**Problem to work on:** Write out the data below exactly, beginning with the first line and ending once the line that has "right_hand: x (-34" is written.
Given material START
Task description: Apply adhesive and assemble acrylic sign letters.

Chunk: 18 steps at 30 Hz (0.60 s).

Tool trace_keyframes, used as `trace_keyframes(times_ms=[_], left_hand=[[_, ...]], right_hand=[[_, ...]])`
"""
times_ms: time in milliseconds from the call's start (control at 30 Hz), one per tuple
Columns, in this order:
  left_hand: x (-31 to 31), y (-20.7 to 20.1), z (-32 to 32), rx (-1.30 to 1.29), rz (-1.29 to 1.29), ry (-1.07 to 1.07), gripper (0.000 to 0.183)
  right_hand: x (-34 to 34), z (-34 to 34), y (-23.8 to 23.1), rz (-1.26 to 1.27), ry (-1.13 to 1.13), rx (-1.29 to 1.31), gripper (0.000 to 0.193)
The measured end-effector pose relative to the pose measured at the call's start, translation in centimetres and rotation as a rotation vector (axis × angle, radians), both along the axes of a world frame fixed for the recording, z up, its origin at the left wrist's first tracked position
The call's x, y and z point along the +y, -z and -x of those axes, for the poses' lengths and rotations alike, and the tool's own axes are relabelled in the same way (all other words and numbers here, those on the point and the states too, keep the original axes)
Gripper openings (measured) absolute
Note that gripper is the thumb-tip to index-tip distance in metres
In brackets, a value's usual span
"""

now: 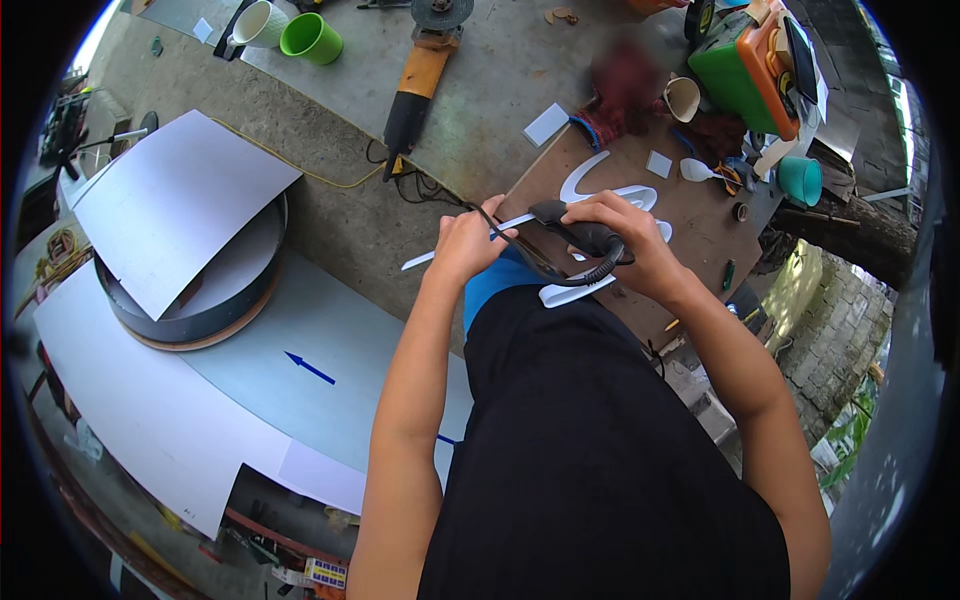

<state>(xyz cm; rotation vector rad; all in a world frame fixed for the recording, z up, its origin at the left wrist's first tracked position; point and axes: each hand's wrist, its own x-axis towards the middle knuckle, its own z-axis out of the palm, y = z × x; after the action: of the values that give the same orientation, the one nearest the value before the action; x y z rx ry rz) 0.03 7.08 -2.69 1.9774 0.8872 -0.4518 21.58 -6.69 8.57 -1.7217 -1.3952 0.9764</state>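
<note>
My left hand (466, 240) is closed around a narrow white strip (418, 262), whose free end sticks out to the left. In my right hand (625, 238) is a black corded hand tool (578, 230) shaped like a glue gun; its front end is at the strip's right end. Its thick cord (600, 272) loops below and back past my left hand. Under and beyond my right hand, white curved cut-out pieces (580, 178) lie on a brown board (690, 235). Another white piece (575, 293) shows close to my body, partly hidden.
An angle grinder (415, 90) lies ahead on the grey table, near a green cup (311, 40) and a white mug (260, 25). Red gloves (620, 95), a white spoon (697, 170), a teal cup (800, 181) and a green-orange box (745, 75) stand right. White sheets (190, 200) cover a round drum (200, 325) left.
</note>
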Motion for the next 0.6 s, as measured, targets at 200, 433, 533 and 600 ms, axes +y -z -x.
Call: trace_keyframes(times_ms=[200, 433, 533, 600], left_hand=[[0.36, -0.03, -0.32, 0.003, 0.044, -0.007, 0.072], [0.23, 0.48, -0.58, 0.005, 0.034, 0.0, 0.074], [0.31, 0.36, -0.6, 0.007, 0.025, -0.012, 0.075], [0.31, 0.35, -0.6, 0.009, 0.021, -0.005, 0.076]], right_hand=[[0.24, -0.22, 0.02, 0.009, -0.007, -0.009, 0.053], [0.53, -0.49, 0.24, -0.005, -0.016, -0.031, 0.052], [0.44, -0.45, 0.36, 0.011, -0.004, -0.005, 0.053], [0.36, -0.54, 0.63, 0.016, -0.011, -0.022, 0.055]])
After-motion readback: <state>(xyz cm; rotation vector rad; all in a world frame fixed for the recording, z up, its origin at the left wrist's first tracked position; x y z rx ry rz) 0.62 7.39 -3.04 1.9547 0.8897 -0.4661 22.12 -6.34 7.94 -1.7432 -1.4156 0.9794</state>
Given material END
**Answer section:**
Task description: Apply adhesive and assemble acrylic sign letters.

Chunk: 18 steps at 30 Hz (0.60 s).

Tool trace_keyframes, used as `trace_keyframes(times_ms=[_], left_hand=[[_, ...]], right_hand=[[_, ...]])`
"""
times_ms: time in milliseconds from the call's start (control at 30 Hz), one per tuple
Columns, in this order:
  left_hand: x (-31 to 31), y (-20.7 to 20.1), z (-32 to 32), rx (-1.30 to 1.29), rz (-1.29 to 1.29), ry (-1.07 to 1.07), gripper (0.000 to 0.183)
  right_hand: x (-34 to 34), z (-34 to 34), y (-23.8 to 23.1), rz (-1.26 to 1.27), ry (-1.13 to 1.13), rx (-1.29 to 1.31), gripper (0.000 to 0.193)

The exercise is finished.